A “entrevista” abaixo faz parte de nossa série “Conversas com Escritores Mortos”. Nosso quarto entrevistado (seguindo o romancista russo Liev Tolstói, o libertino Giacomo Casanova e a escritora inglesa Virginia Woolf) é o filósofo Sêneca (4 a.C. – 65). As frases abaixo foram retiradas do ensaio “Da Tranquilidade da Alma”.

Alguns de seus ensaios mais notáveis dizem respeito ao prazer e à virtude. Como o senhor os classifica?

A virtude é algo elevado, nobre, invencível e infatigável. Já o prazer é fraco, servil, efêmero e frágil. Sua casa são os bordéis e as tabernas.

Falando desse modo, o senhor dá a entender que não é possível conciliar o prazer e a virtude.

O prazer e a virtude são elementos conciliáveis, contanto que sejamos capazes de domar o prazer.

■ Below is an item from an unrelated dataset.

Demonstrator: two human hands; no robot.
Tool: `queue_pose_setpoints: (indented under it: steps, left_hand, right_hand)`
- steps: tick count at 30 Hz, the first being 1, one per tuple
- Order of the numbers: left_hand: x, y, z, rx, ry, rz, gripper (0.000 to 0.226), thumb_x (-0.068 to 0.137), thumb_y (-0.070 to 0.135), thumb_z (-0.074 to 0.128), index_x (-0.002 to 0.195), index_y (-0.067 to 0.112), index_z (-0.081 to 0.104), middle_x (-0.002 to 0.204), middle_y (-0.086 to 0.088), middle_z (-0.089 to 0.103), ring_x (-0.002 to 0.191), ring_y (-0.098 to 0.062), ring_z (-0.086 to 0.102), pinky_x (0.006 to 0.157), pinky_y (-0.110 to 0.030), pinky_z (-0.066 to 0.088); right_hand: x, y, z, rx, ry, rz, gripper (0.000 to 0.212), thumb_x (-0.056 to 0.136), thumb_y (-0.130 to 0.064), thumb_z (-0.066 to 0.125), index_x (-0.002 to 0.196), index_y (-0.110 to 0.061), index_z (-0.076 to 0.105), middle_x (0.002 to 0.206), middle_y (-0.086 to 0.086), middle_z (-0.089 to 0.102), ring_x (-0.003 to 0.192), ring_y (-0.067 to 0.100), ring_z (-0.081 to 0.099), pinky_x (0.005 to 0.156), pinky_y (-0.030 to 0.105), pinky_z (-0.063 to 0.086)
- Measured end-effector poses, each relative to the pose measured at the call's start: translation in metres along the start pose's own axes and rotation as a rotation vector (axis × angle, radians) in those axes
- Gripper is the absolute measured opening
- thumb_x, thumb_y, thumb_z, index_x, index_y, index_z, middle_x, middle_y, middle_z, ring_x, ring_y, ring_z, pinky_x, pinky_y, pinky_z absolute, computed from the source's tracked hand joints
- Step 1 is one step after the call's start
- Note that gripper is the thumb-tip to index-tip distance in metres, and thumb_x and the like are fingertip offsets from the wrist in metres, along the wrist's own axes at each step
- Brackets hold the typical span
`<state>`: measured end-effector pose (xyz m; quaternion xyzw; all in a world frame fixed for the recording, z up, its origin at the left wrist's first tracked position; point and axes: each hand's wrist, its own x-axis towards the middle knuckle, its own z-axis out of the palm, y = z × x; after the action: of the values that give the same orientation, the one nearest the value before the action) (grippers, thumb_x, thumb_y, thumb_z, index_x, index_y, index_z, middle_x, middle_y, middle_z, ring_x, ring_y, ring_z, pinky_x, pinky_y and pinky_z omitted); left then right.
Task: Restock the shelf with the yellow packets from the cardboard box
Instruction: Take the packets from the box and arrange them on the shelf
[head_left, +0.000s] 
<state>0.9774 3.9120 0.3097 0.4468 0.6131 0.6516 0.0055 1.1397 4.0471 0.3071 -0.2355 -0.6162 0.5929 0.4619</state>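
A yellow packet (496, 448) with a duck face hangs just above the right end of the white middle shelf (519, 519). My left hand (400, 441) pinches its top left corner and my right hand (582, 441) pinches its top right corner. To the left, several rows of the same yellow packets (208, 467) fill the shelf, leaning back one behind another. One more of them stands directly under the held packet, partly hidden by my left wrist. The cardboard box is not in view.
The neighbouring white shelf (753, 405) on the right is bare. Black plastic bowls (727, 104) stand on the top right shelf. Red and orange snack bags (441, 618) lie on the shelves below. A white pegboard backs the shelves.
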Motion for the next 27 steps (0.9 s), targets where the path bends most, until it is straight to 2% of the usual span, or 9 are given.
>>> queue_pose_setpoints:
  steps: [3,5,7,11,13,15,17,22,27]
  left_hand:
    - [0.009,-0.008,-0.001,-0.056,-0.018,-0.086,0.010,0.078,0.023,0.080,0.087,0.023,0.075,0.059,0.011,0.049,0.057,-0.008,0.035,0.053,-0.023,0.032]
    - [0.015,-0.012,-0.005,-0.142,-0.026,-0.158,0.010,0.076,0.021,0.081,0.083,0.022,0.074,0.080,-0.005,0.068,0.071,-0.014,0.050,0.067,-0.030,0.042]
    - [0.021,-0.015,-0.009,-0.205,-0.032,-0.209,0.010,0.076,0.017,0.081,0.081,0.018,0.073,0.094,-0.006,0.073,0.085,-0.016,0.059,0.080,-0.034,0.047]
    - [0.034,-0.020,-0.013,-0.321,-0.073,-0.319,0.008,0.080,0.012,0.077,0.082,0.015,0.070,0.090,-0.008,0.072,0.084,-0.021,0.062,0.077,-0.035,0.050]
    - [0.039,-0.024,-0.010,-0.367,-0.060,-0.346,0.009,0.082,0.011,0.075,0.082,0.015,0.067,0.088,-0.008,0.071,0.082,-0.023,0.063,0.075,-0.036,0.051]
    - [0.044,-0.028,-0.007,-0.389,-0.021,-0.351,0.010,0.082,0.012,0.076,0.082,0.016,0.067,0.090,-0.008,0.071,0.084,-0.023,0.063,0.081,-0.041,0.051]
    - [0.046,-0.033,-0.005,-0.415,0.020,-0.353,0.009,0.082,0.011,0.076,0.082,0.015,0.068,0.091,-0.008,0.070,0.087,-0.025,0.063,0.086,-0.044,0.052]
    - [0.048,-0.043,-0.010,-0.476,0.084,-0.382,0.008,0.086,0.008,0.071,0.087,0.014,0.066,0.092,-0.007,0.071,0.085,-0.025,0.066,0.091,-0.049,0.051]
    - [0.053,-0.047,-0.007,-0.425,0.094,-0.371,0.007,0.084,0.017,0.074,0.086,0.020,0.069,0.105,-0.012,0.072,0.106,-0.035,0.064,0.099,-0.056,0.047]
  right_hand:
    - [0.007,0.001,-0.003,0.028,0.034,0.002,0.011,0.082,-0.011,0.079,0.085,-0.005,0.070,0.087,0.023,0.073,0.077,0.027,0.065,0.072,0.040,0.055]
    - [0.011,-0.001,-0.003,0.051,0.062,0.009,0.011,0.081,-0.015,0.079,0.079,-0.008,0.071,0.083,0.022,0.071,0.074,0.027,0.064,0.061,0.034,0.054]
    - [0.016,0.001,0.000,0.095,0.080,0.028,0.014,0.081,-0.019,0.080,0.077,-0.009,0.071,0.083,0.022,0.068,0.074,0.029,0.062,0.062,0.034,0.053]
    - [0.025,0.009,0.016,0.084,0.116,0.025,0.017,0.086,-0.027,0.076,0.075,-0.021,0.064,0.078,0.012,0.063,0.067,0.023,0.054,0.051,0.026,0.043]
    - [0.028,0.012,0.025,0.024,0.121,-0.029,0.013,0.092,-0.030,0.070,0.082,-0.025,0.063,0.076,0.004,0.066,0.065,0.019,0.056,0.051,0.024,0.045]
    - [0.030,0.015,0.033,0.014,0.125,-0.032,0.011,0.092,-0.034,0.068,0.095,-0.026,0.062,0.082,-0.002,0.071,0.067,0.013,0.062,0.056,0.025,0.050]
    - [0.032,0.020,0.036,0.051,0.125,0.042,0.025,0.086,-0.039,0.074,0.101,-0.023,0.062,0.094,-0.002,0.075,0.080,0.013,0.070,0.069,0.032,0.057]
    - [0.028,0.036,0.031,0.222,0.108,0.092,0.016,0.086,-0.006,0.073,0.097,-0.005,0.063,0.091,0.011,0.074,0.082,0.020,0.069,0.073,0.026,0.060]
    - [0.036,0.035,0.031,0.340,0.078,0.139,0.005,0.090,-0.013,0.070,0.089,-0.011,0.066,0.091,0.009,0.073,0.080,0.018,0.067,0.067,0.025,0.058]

Como é possível conciliá-los?

Devemos manter, com cuidado e serenidade, os dotes físicos e as nossas capacidades naturais como bens fugazes e de apenas um dia; não podemos ser escravos nem dominados pelas coisas exteriores e as ocasionais alegrias do corpo devem ter para nós o mesmo valor que as tropas auxiliares – isto é, servir, e não comandar.

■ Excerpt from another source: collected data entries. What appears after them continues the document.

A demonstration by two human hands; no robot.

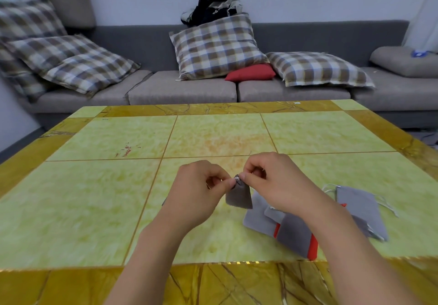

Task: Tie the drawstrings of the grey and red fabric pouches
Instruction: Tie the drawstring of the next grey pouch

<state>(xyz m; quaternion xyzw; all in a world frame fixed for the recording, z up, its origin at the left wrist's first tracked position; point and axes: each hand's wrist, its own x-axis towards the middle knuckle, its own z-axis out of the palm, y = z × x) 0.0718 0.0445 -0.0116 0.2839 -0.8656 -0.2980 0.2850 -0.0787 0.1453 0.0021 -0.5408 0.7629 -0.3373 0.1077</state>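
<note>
Two hands: the left hand (201, 186) and the right hand (267, 176) meet at the gathered mouth of one grey pouch (239, 197), each pinching there between thumb and fingertips; the cords themselves are too small to make out
Pouch in hand: it hangs below the pinch, above the table (113, 186), body loose and narrowing to the neck
Step, as I judge it: drawing the drawstrings tight or forming the knot
Doing it well: pull the two cords evenly apart, keep the neck bunched, seat the knot close against the fabric
Waiting pile: more grey pouches (294, 231) lie overlapped just right of the hands, partly under the right forearm, with a red pouch (314, 247) showing beneath them
In the way: loose cords (388, 206) trail from the pile's far side and could snag when the next pouch is lifted
Beyond: a grey sofa (180, 89) with checked cushions (216, 46)
</note>
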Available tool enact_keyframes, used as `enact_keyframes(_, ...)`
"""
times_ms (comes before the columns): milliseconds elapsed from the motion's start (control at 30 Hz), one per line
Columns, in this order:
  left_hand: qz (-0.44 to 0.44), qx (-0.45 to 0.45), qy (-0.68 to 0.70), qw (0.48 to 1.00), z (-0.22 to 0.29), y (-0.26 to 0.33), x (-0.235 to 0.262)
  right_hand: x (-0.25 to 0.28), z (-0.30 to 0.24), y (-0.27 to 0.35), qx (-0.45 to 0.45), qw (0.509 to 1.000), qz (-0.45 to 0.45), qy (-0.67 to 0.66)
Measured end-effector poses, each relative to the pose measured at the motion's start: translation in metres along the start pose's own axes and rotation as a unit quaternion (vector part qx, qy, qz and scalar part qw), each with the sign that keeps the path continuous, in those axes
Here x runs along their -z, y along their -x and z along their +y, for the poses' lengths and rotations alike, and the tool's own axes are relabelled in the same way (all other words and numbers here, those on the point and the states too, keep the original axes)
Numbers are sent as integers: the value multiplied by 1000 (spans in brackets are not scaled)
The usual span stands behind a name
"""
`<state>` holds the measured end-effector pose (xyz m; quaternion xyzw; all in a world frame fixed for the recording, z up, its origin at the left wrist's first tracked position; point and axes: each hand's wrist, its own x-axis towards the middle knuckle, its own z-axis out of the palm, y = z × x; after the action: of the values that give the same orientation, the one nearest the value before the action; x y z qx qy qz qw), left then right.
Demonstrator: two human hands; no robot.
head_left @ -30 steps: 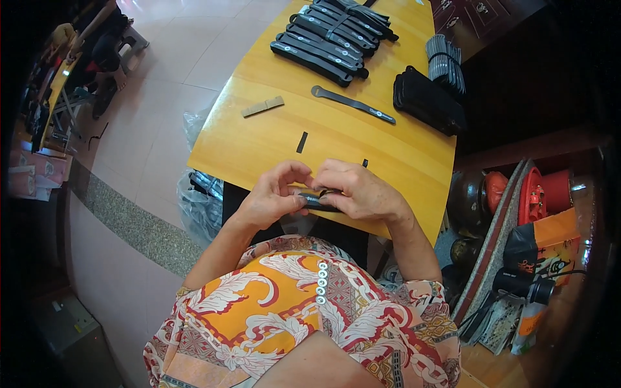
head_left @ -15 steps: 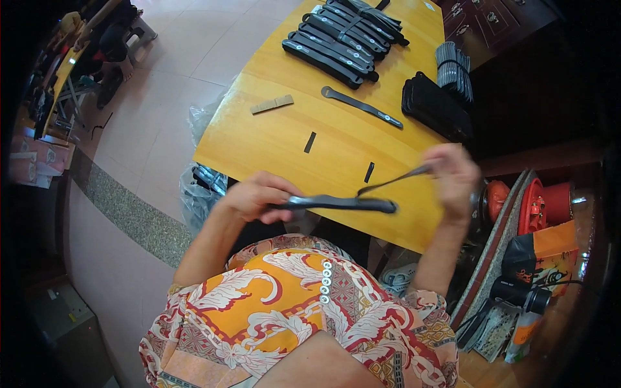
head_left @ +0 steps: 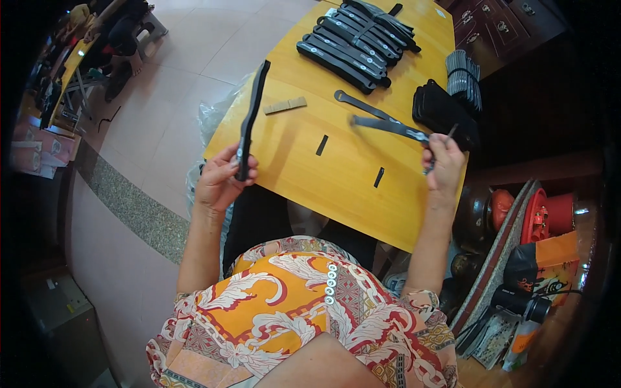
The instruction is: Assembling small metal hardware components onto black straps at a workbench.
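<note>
**One upright, one held out**

The left hand [head_left: 223, 178], just off the near left corner of the yellow table [head_left: 349, 200], is curled closed around the lower end of a black bundle [head_left: 253, 113], which stands nearly upright (how many layers it has, I cannot tell). The right hand [head_left: 443, 161], above the table's right side, pinches a dark strap [head_left: 388, 127] by its pale-marked end; the free end points left over the table and blurs.

For good handling, I'd judge a firm grip low on the bundle keeps its layers aligned, while a light pinch at the strap's end leaves its length free of twists. Keeping the two well apart should prevent snagging.

Around the table's middle lie a loose strap [head_left: 362, 104], partly overlapped in view by the held one, two short black strips [head_left: 321, 145] and a tan strip [head_left: 285, 105]. Towards its far end sit banded straps [head_left: 343, 68]; along its right edge, a black stack [head_left: 440, 110] and a grey bundle [head_left: 464, 72].
</note>
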<state>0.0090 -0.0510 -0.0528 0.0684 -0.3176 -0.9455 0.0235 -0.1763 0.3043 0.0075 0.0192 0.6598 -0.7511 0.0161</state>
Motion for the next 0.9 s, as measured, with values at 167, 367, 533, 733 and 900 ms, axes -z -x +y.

Mas é natural que sintamos certa atração pelo prazer, e que tenhamos dificuldade em dar a ele uma posição meramente auxiliar, não é mesmo?

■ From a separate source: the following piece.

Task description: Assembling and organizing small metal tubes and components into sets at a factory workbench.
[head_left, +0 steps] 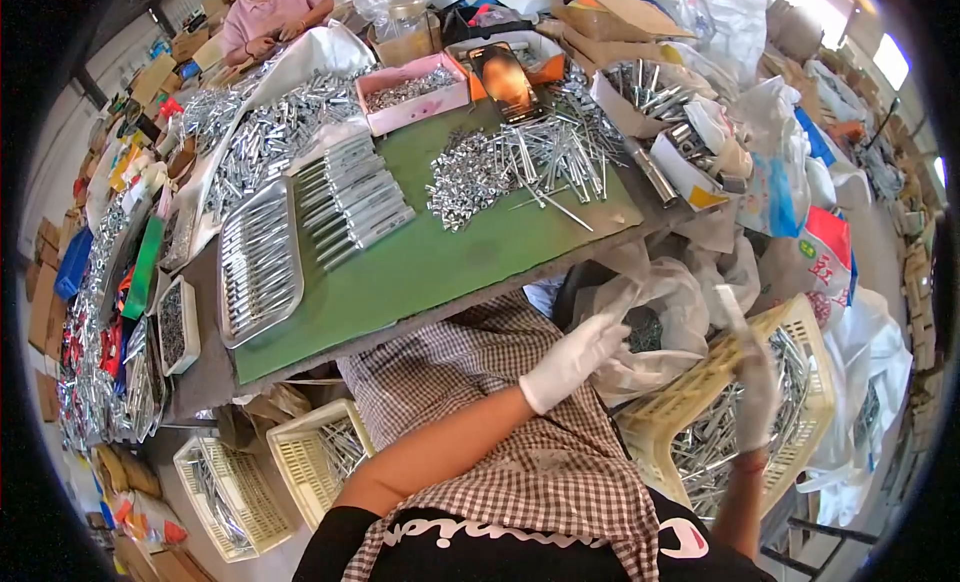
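My left hand [572, 360], in a white glove, reaches from my checked apron toward the mouth of a clear plastic bag [668, 294] that holds small dark metal parts [645, 332]. Its fingers are stretched out at the bag's rim with nothing seen in them. My right hand [757, 392], also in a white glove, is blurred above a yellow plastic basket [668, 414] full of long metal rods [715, 444]. A pale streak rises from the right hand's fingers; whether it holds a rod is unclear.
A green-topped table [420, 267] carries a heap of shiny bolts and pins [520, 162], rows of packed metal pieces [350, 197], a metal tray [258, 262] and a pink box [415, 92]. More yellow baskets [310, 460] stand low left. Another person [270, 12] sits at the far side.
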A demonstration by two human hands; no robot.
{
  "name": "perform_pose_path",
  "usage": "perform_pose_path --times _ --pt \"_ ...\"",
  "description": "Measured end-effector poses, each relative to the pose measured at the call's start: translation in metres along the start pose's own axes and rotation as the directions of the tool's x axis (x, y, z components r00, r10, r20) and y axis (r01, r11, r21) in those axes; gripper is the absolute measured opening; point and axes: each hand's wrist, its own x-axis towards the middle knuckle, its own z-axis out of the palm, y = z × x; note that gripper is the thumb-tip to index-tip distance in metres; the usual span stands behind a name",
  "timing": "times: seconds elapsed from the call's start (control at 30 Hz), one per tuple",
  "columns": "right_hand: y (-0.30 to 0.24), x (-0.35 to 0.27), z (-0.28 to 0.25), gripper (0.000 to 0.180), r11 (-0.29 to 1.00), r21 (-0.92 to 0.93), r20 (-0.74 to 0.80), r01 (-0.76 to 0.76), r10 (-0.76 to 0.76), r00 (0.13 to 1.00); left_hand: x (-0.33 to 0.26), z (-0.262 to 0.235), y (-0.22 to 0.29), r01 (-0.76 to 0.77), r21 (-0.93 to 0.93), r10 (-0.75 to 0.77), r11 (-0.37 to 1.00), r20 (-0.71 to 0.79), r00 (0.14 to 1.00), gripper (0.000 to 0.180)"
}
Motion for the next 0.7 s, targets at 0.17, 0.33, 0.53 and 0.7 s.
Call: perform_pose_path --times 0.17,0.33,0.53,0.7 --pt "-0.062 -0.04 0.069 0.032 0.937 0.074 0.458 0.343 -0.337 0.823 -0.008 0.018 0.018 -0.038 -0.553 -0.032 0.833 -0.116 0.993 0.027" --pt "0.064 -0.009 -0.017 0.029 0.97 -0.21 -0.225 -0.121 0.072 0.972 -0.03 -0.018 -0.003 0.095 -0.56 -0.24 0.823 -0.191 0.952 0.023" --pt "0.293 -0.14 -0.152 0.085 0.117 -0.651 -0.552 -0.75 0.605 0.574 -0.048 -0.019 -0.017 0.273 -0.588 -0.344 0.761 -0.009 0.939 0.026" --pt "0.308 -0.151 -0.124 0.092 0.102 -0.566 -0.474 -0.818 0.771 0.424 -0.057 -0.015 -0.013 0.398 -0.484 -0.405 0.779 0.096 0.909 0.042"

Não ignoro que a maior parte dos homens pensa apenas nos prazeres, e que a alma sugere prazeres e gozos exuberantes.

Isso é prejudicial?

Sim. A obsessão pelo prazer resulta em características prejudiciais a nós mesmos. O orgulho que despreza os outros; a insolência e a excessiva autoestima; o amor cego pelas próprias coisas; a euforia por pequenos e fúteis pretextos; a maledicência com a soberba violenta; a indolência e a inércia que, cansada pelo acúmulo de prazeres, acaba dormindo sobre si mesma.

E a virtude rejeita tais coisas?

Exatamente. Para tudo isso, faz-se surda. Avalia o prazer antes de aceitá-lo. Não o acolhe para simples deleite, ao contrário, fica feliz em poder fazer uso dele com moderação.

Muitos diriam que a virtude é entediante e o prazer estimulante. O que acha?

O contrário. O bem supremo é imortal – não desaparecerá e não está familiarizado com o tédio ou arrependimento. O prazer, por sua vez, quanto mais se deleita logo se extingue. Sendo limitado, fica logo satisfeito. Sujeito ao tédio, logo depois do primeiro ímpeto já se mostra cansado. Não demonstra estabilidade porque é fugaz. Assim, não pode ter consciência aquilo que aparece e desaparece como um relâmpago, destinado a findar no mesmo intante em que se faz presente. Em verdade, o fim já está próximo quando começa.

Alguma coisa a destacar?

Acho importante ressaltar que é por todas as razões que acabo de apresentar que os antigos recomendavam seguir a vida melhor e não a mais agradável, de modo que o prazer se torne um aliado e não o guia da vontade digna e honesta.